The Evaluator decouples evaluation from
training by running rollouts in the background and letting you poll for
metrics or react to results via a callback.
In this tutorial we will cover:
Synchronous evaluation — blocking calls
Asynchronous evaluation — fire-and-poll
Weight updates — passing trained weights
Process-based evaluation — out-of-process
Logging with callbacks —
on_result
from functools import partial
import torch
from tensordict import from_module
from tensordict.nn import TensorDictModule
from torch import nn
from torchrl.collectors import Evaluator, RandomPolicy
from torchrl.envs import GymEnv
Synchronous evaluation¶
The simplest way to use the Evaluator is to call
evaluate(), which blocks until
the rollout completes and returns a metrics dict.
We start by creating an environment factory and a random policy. The Evaluator accepts either a live environment or a callable that creates one — the callable form is preferred because it lets the evaluator recreate the environment if needed.
env_maker = partial(GymEnv, "Pendulum-v1")
policy = RandomPolicy(env_maker().action_spec)
evaluator = Evaluator(env_maker, policy, num_trajectories=1)
Now we can run a blocking evaluation. The returned dict contains prefixed metrics: reward, episode length, number of episodes, and frames-per-second.
result = evaluator.evaluate()
print("First eval:", result)
First eval: {'eval/reward': -1641.96826171875, 'eval/reward_std': 0.0, 'eval/num_episodes': 1, 'eval/episode_length': 200.0, 'eval/fps': 708.2942105549897, 'eval/step': 0}
Each subsequent call increments the internal step counter:
result = evaluator.evaluate()
print("Second eval:", result)
Second eval: {'eval/reward': -1682.063720703125, 'eval/reward_std': 0.0, 'eval/num_episodes': 1, 'eval/episode_length': 200.0, 'eval/fps': 725.2587154674727, 'eval/step': 1}
Asynchronous evaluation¶
For non-blocking evaluation, use trigger_eval()
to start a rollout in the background, then poll()
or wait() to retrieve the result.
evaluator.trigger_eval()
# poll() is non-blocking: returns None if the result isn't ready yet
result = evaluator.poll()
print("poll() returned:", result)
poll() returned: None
To wait for the result, pass a timeout to poll() or use wait():
result = evaluator.poll(timeout=30)
print("poll(timeout=30) returned:", result)

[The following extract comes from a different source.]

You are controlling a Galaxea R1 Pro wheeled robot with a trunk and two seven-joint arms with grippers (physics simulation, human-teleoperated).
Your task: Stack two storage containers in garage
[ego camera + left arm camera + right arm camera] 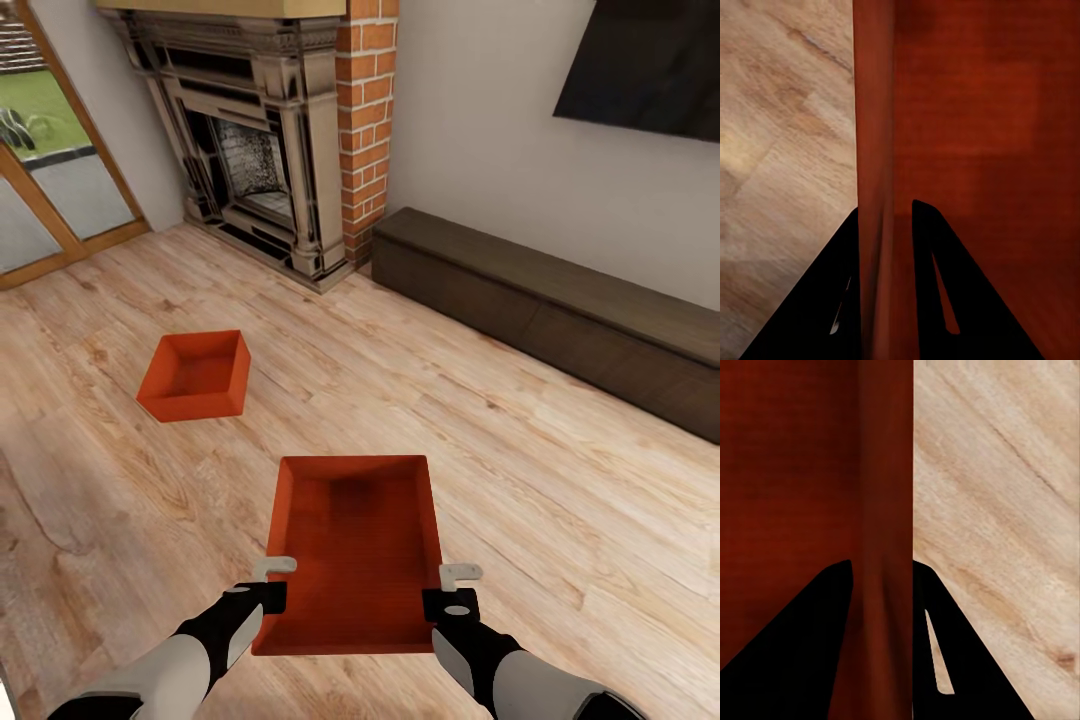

poll(timeout=30) returned: {'eval/reward': -1457.2855224609375, 'eval/reward_std': 0.0, 'eval/num_episodes': 1, 'eval/episode_length': 200.0, 'eval/fps': 721.3010574578926, 'eval/step': 2}
By default, calling trigger_eval() while a previous evaluation is
still pending raises an error. This prevents silently piling up stale
requests:
evaluator.trigger_eval()
try:
evaluator.trigger_eval()
except RuntimeError as e:
print(f"Errored with: {e}")
# Clean up
evaluator.wait(timeout=30)
evaluator.shutdown()
Errored with: Evaluation already pending. Wait for completion or set busy_policy='queue'.
If you prefer to enqueue evaluations, pass busy_policy="queue"
when creating the evaluator.
Weight updates¶
In a real training loop, you want to evaluate the latest trained
weights, not the initial ones. The evaluate()
and trigger_eval() methods accept a
weights argument — either an nn.Module or a TensorDictBase.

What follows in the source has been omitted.